А отец Федор продолжает свою рекомендацию и говорит:
– Ивану Никитичу с вами надо объясниться… Это не он придумал, а я, я. Вы меня за это простите. Он растерялся и придумывал бог знает что… Хотел на себя руки наложить, а я его удержал. Я говорю: «Этот человек мне знаком, пойдите к нему и объяснитесь…» Он – «Ни за что! – говорит. – Я так себя вел». А я говорю: «Что же теперь делать! Надо все объяснить… Объяснить с русской точки зрения, а не стреляться и не сваливать себя в гроб собственною рукою». Иван Никитич прибегает сегодня чем свет, будит меня и что говорит… Вы только подумайте, вы подумайте, вы вспомните, что вы мне говорили! – обратился он к офицеру. – Ай-ай-ай! Ай, нехорошо!.. Ай, нехорошо!.. А я утешать словами никого не умею… Что, братцы, делать – не умею. Отец Михаил или отец Константин – те умеют, а я не умею. Я только сказал: «Отложи попечение! Все это еще, может быть, обомнется». Так это или нет?
Офицер тихо качнул головой и сказал:
– Так!
– Да, я так его от себя и не пустил, и вот так его сюда и привел, – и пусть он сам все расскажет.
– Зачем же это? – говорю.
– Нет, отчего же? Ему легче будет, чтобы о нем не думали дурно. Он сам желает…
В это время и сам моряк отозвался.
– Да, – говорит, – извините: я себя поставил в такое недостойное положение, что мне нельзя оставить без объяснения то, что я наделал. Мне это необходимо… Потребность души… потребность души…
– Вы теперь очень взволнованы, а после можете пожалеть.
– Нет, я не буду жалеть. Я действительно взволнован, но жалеть не буду.
– Вот видите! – поддержал отец Федор. – Пусть он все говорит, – ему будет легче.
– Да, мне будет легче, – подсказал офицер и бросил на скамейку свою фуражку. – Я не хочу, чтобы обо мне думали, что я негодяй и буян, и оскорбляю женщин. Довольно того, что это было и что причины этого я столько лет таил, снося в моем сердце; но тут я больше не выдержал, я не мог выдержать – прорвало. Подло, но надо знать, за что. Вы должны выслушать мою повесть.
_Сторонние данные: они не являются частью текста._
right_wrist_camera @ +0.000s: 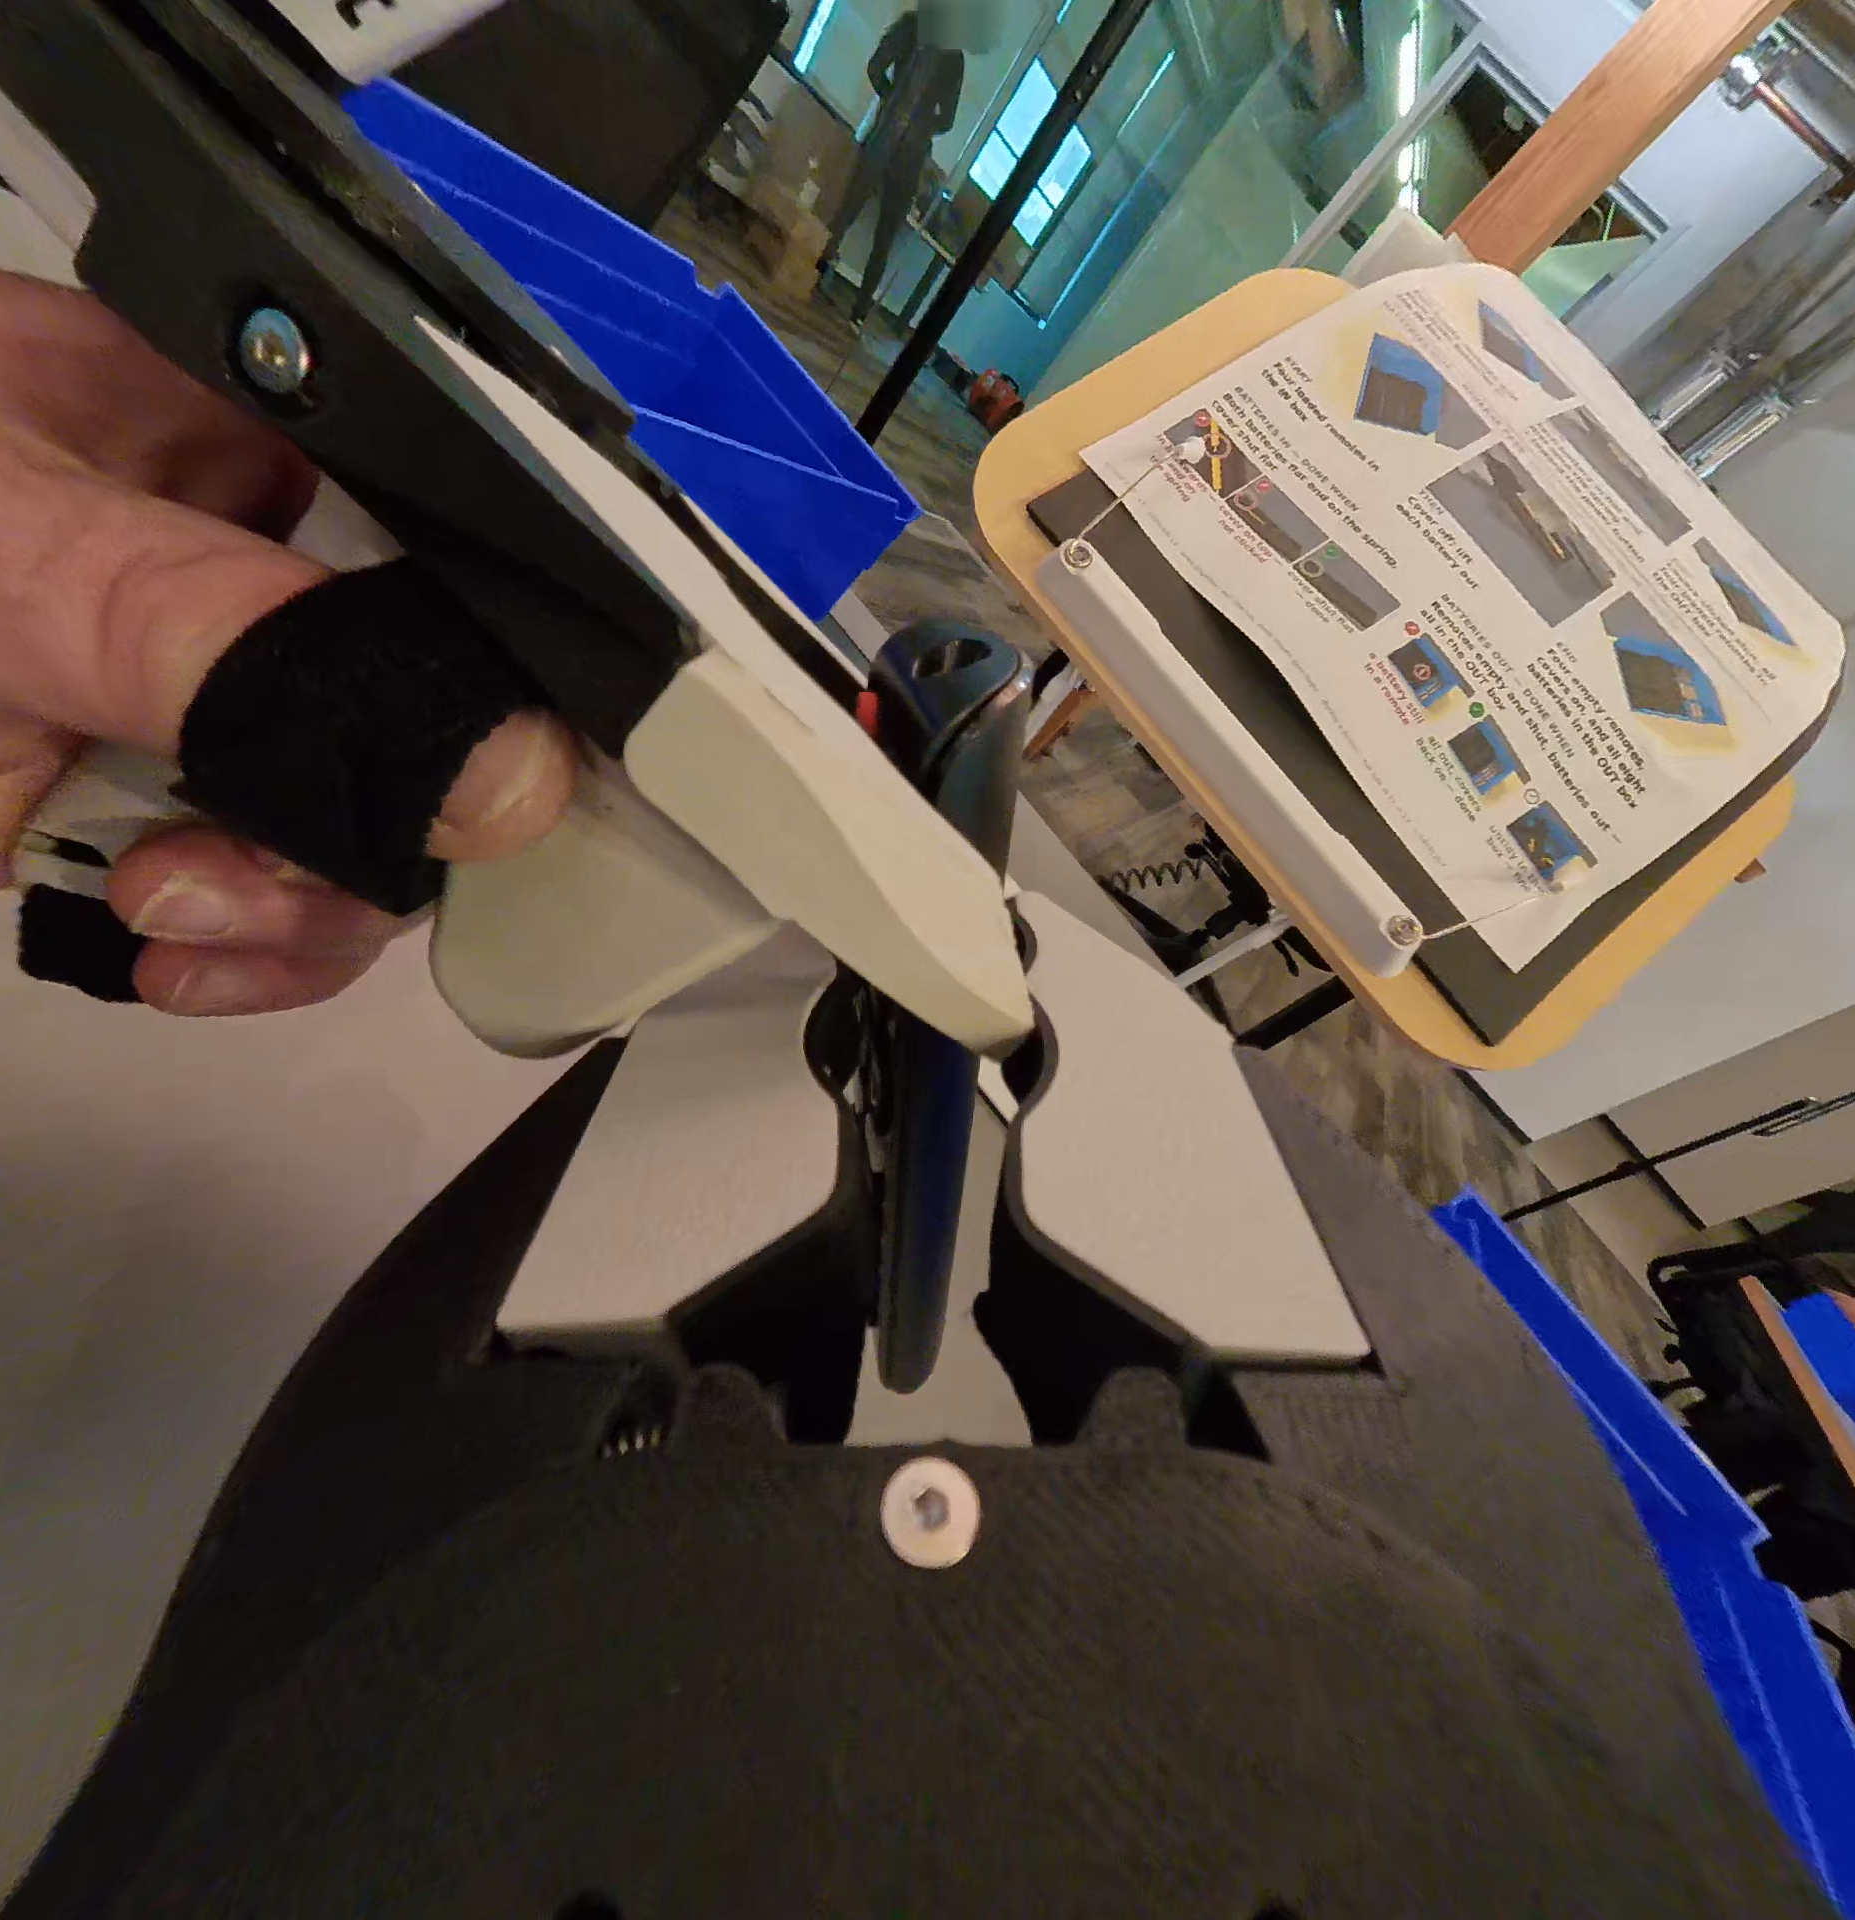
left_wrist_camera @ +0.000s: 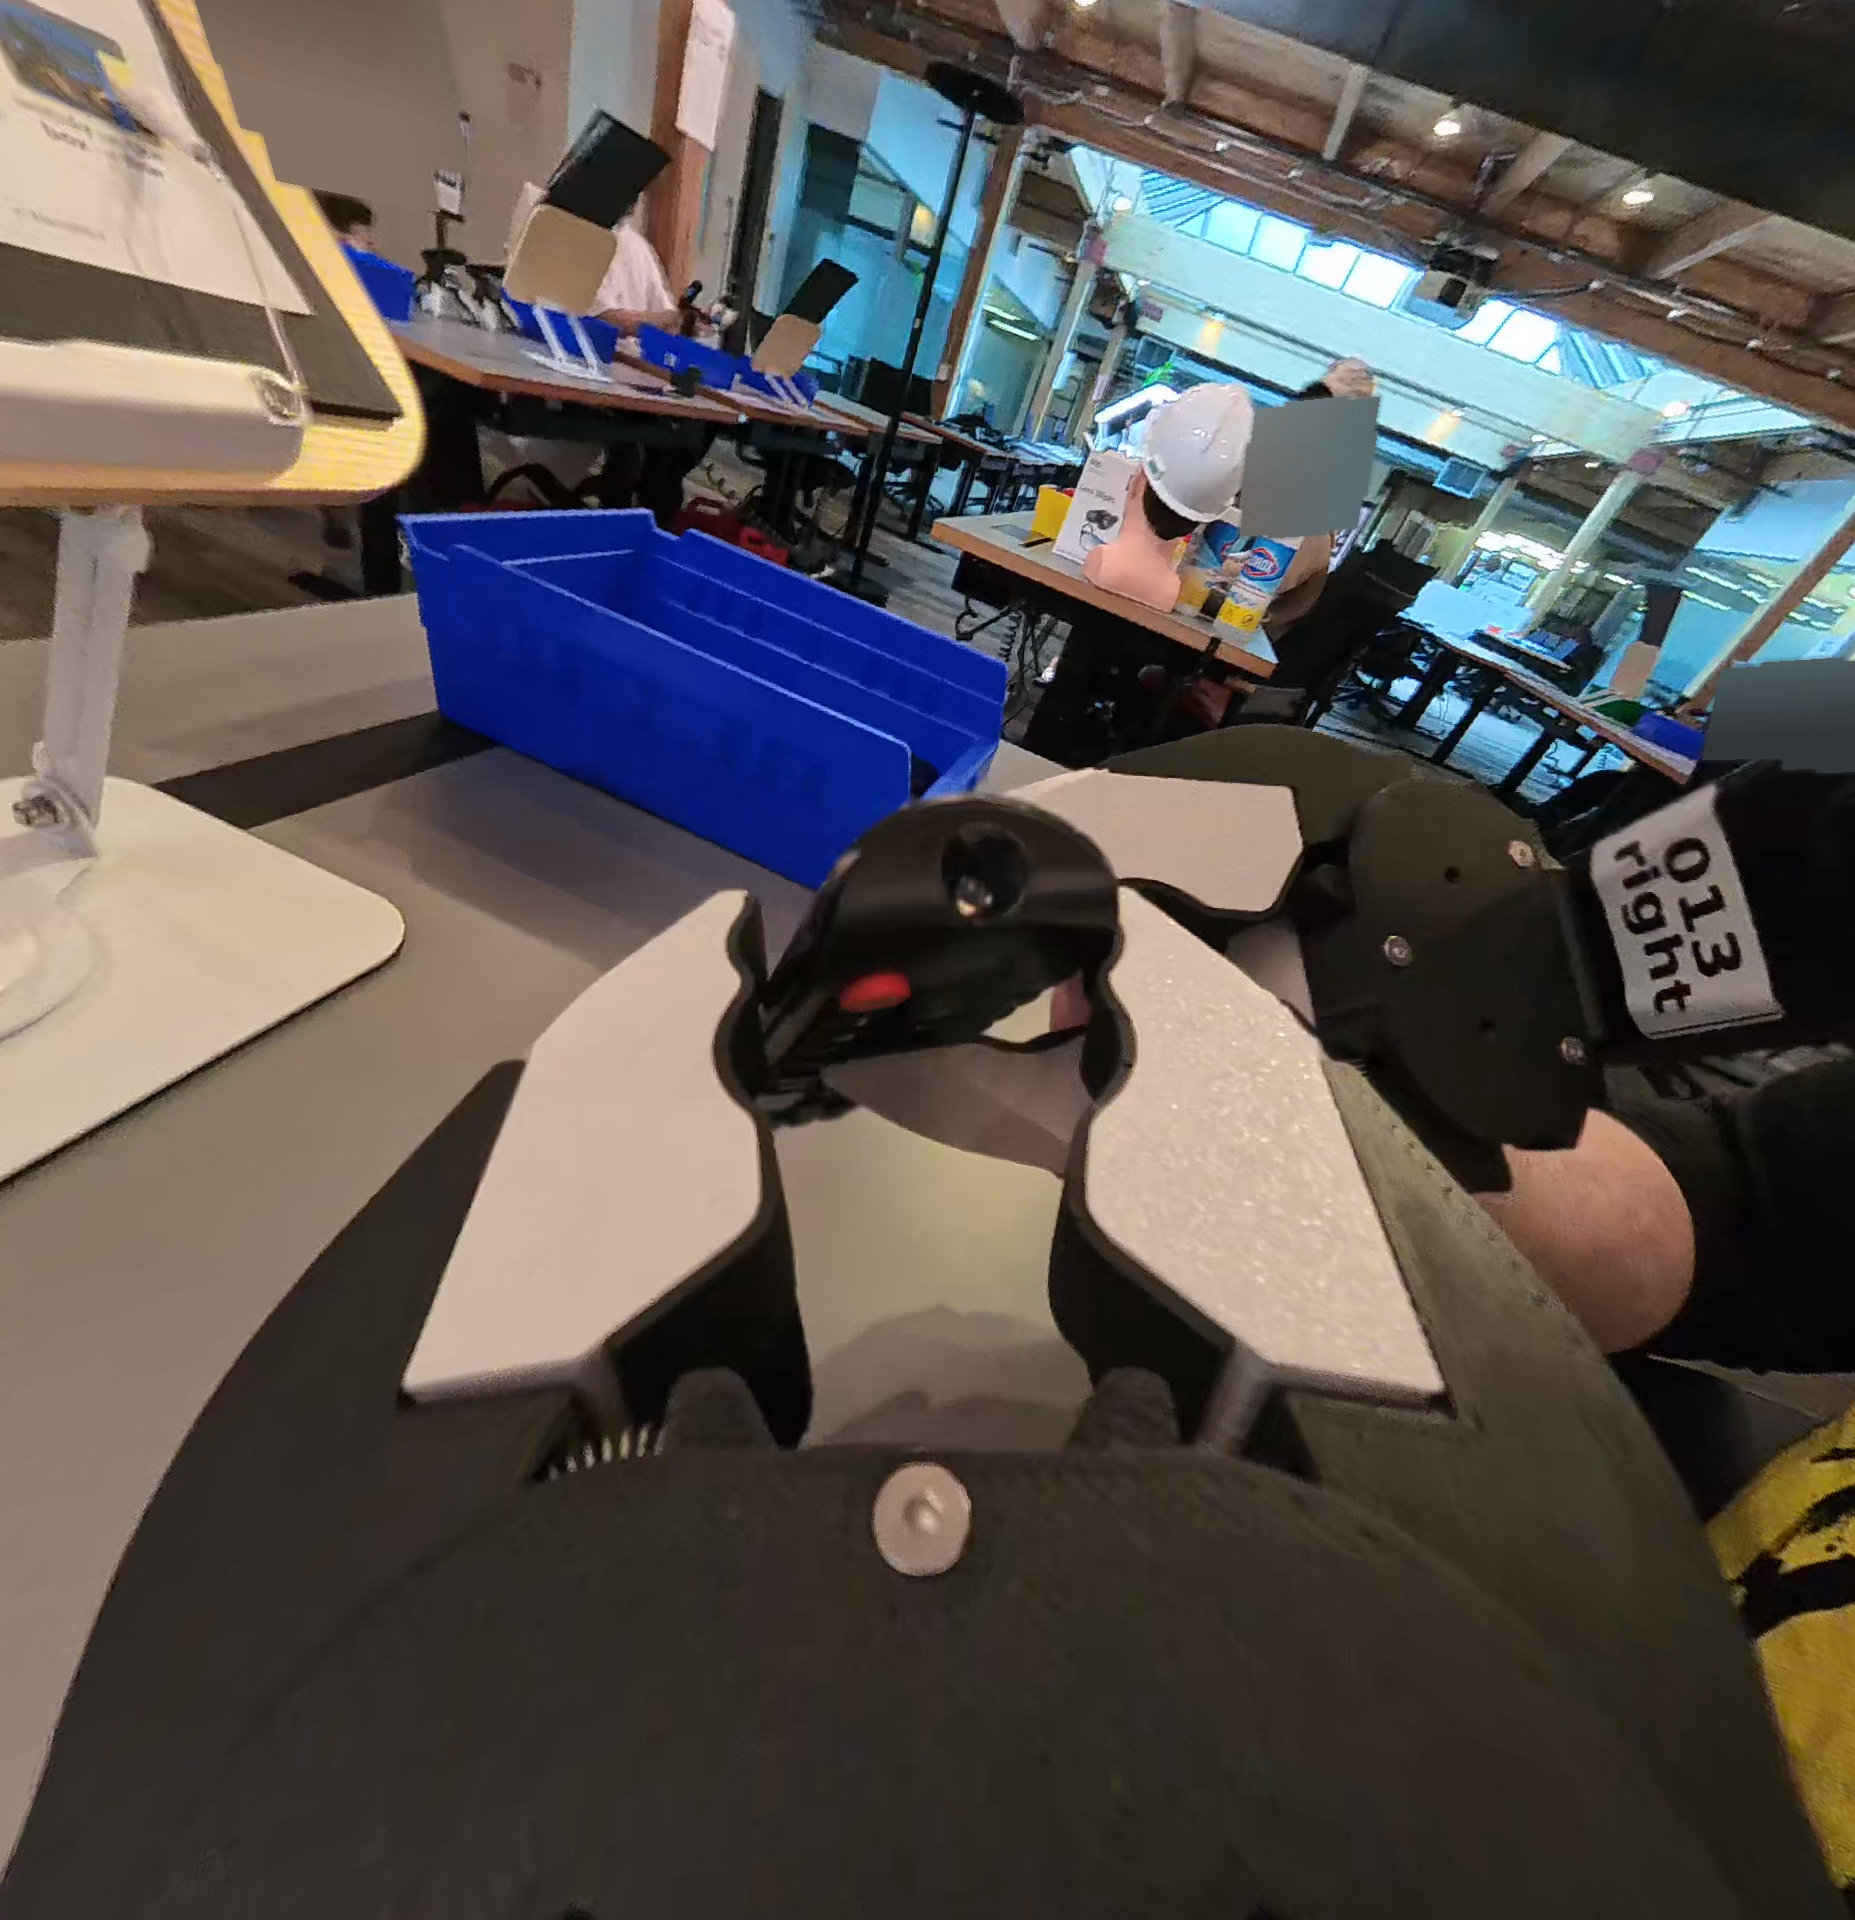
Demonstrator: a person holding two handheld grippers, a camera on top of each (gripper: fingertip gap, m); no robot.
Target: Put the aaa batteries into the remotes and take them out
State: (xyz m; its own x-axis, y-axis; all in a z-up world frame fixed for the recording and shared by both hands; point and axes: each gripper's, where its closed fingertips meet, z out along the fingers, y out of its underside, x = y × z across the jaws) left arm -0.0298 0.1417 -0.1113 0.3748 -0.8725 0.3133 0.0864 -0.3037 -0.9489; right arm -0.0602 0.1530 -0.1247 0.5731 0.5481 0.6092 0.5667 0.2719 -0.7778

Отец Федор сблизил мою руку с рукой офицера и подсказал:
– Да, голубчики. – это повесть.
Что же мне оставалось делать? Я, разумеется, согласился слушать оправдание о том, за что были выгнаны воспитанные и милые дамы, из которых одна была жена рассказчика, а другая – ее мать, самая внушающая почтение старушка.
Глава шестая
Бычок махнул головою в сторону и начал:
– Вы и всякий имеет полнейшее право презирать меня после того, что я наделал, и если бы я был на вашем месте, а в моей сегодняшней роли подвизался другой, то я, может быть, даже не стал бы с ним говорить. Что тут уж и рассказывать! Человек поступил совсем как мерзавец, но поверьте… (у него задрожало все лицо и грудь) поверьте, я совсем не мерзавец, и я не был пьян. Да, я моряк, но я вина не люблю и никогда не пью вина.